(Collected material Opens)

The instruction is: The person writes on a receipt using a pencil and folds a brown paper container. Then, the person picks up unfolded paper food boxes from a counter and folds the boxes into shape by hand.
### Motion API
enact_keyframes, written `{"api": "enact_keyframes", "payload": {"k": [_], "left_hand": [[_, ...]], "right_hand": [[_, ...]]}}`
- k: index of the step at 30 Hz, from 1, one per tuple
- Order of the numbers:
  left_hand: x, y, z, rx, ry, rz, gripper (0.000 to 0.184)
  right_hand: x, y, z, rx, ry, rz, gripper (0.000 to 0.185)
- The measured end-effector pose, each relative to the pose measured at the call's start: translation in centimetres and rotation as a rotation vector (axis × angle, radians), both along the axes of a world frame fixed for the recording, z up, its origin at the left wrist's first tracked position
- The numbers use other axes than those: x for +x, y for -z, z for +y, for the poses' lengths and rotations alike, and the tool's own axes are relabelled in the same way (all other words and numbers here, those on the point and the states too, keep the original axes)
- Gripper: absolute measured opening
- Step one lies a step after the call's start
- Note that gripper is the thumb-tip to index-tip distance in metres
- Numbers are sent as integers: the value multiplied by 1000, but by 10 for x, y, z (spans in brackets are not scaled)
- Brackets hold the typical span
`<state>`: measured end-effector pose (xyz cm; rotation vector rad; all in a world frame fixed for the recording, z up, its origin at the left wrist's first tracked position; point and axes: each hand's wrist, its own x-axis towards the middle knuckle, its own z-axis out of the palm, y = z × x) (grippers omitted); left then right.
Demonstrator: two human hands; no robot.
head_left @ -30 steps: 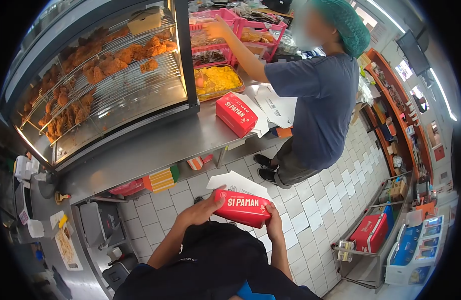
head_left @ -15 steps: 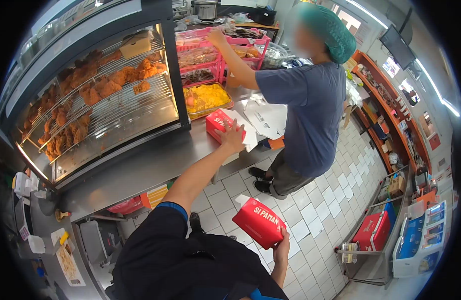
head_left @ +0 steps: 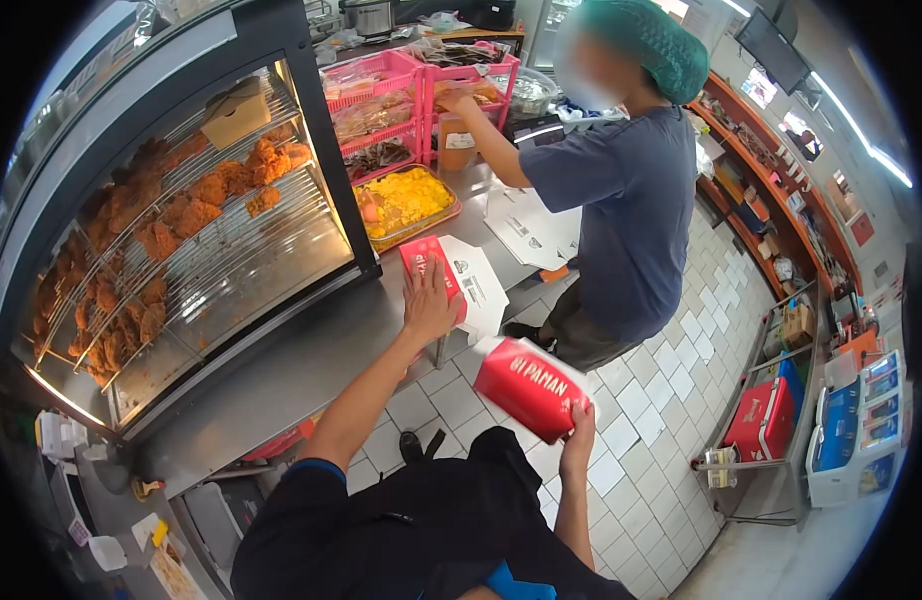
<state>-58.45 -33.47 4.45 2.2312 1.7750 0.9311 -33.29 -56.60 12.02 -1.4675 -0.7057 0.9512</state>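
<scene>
My left hand (head_left: 430, 302) lies with fingers spread on a red box (head_left: 417, 261) on the steel counter, beside the glass case. White flaps (head_left: 480, 287) stick out from that box's right side. My right hand (head_left: 578, 440) grips the lower right end of another red box (head_left: 531, 386), printed "SI PAMAN", which is in the air over the floor. Behind the counter box is a tray of yellow food (head_left: 409, 203). White flat cartons (head_left: 536, 231) lie to its right.
A co-worker (head_left: 626, 200) in a green hair net stands at the counter, one hand at the pink baskets (head_left: 421, 105). The glass case (head_left: 311, 130) of fried chicken is at left. A metal cart with a red cooler (head_left: 762, 420) stands at right.
My left hand left the held box and reached to the box on the counter, which has turned, its flaps now more visible. My right hand carries its box slightly rightward. The co-worker's hand has lowered.
</scene>
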Motion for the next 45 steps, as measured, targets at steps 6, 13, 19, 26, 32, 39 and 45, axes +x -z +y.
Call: {"api": "enact_keyframes", "payload": {"k": [6,13,19,26,32,39,45], "left_hand": [[-2,-17,-34,-156,-57,-27,81],[-28,-16,-54,-45,-13,39,83],[-28,-21,-34,-40,77,-43,85],[-26,-17,-32,-42,45,19,84],[-27,-15,-32,-48,72,66,85],[-33,-18,-31,-63,122,30,85],[-30,-17,-32,-74,70,63,85]], "right_hand": [[-43,2,67,48,-132,-145,28],[-57,89,174,462,-390,-1018,38],[-71,107,246,103,-1054,-366,51],[-66,70,247,453,-1097,-632,57],[-71,73,249,391,-918,-700,59],[-91,66,251,441,-1083,-560,69],[-89,60,261,222,-1082,-491,75]]}}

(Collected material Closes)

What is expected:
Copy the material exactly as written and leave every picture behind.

Response box:
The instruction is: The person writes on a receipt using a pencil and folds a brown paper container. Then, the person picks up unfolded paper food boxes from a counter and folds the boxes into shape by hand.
### Motion API
enact_keyframes, written `{"api": "enact_keyframes", "payload": {"k": [_], "left_hand": [[_, ...]], "right_hand": [[_, ...]]}}`
- k: index of the step at 30 Hz, from 1, one per tuple
- Order of the numbers:
  left_hand: x, y, z, rx, ry, rz, gripper (0.000 to 0.184)
  right_hand: x, y, z, rx, ry, rz, gripper (0.000 to 0.185)
- The measured end-effector pose, each relative to the pose measured at the call's start: translation in centimetres and rotation as a rotation vector (axis × angle, radians), both along the axes of a world frame fixed for the recording, z up, its origin at the left wrist's first tracked position
- The numbers use other axes than those: x for +x, y for -z, z for +y, for the poses' lengths and rotations alike, and the tool's own axes are relabelled in the same way (all other words and numbers here, those on the point and the states too, keep the original axes)
- Gripper: absolute measured opening
- Step one lies a step after the call's start
- Note that gripper is the thumb-tip to index-tip distance in metres
- Numbers are sent as integers: the value multiplied by 1000, but by 10 for x, y, z (spans in brackets are not scaled)
- Brackets hold the typical span
`<state>`: measured end-effector pose (xyz cm; rotation vector rad; all in a world frame fixed for the recording, z up, its origin at the left wrist's first tracked position; point and axes: each hand's wrist, its own x-axis towards the middle knuckle, its own z-axis out of the palm, y = z × x) (grippers omitted); left then right.
Demonstrator: two human hands; no robot.
head_left @ -30 steps: 
head_left @ -15 steps: 
head_left @ +0 steps: 
<state>-58.45 -33.47 4.45 2.2312 1.7750 0.9311 -33.29 -56.60 12.02 -1.4675 -0.7057 0.9512</state>
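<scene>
My left hand (head_left: 430, 302) lies with fingers spread on a red box (head_left: 417, 261) on the steel counter, beside the glass case. White flaps (head_left: 480, 287) stick out from that box's right side. My right hand (head_left: 578, 440) grips the lower right end of another red box (head_left: 531, 386), printed "SI PAMAN", which is in the air over the floor. Behind the counter box is a tray of yellow food (head_left: 409, 203). White flat cartons (head_left: 536, 231) lie to its right.
A co-worker (head_left: 626, 200) in a green hair net stands at the counter, one hand at the pink baskets (head_left: 421, 105). The glass case (head_left: 311, 130) of fried chicken is at left. A metal cart with a red cooler (head_left: 762, 420) stands at right.
My left hand left the held box and reached to the box on the counter, which has turned, its flaps now more visible. My right hand carries its box slightly rightward. The co-worker's hand has lowered.
</scene>
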Motion for the next 45 steps, as measured, targets at steps 6, 13, 19, 26, 32, 39 and 45, axes +x -z +y.
Call: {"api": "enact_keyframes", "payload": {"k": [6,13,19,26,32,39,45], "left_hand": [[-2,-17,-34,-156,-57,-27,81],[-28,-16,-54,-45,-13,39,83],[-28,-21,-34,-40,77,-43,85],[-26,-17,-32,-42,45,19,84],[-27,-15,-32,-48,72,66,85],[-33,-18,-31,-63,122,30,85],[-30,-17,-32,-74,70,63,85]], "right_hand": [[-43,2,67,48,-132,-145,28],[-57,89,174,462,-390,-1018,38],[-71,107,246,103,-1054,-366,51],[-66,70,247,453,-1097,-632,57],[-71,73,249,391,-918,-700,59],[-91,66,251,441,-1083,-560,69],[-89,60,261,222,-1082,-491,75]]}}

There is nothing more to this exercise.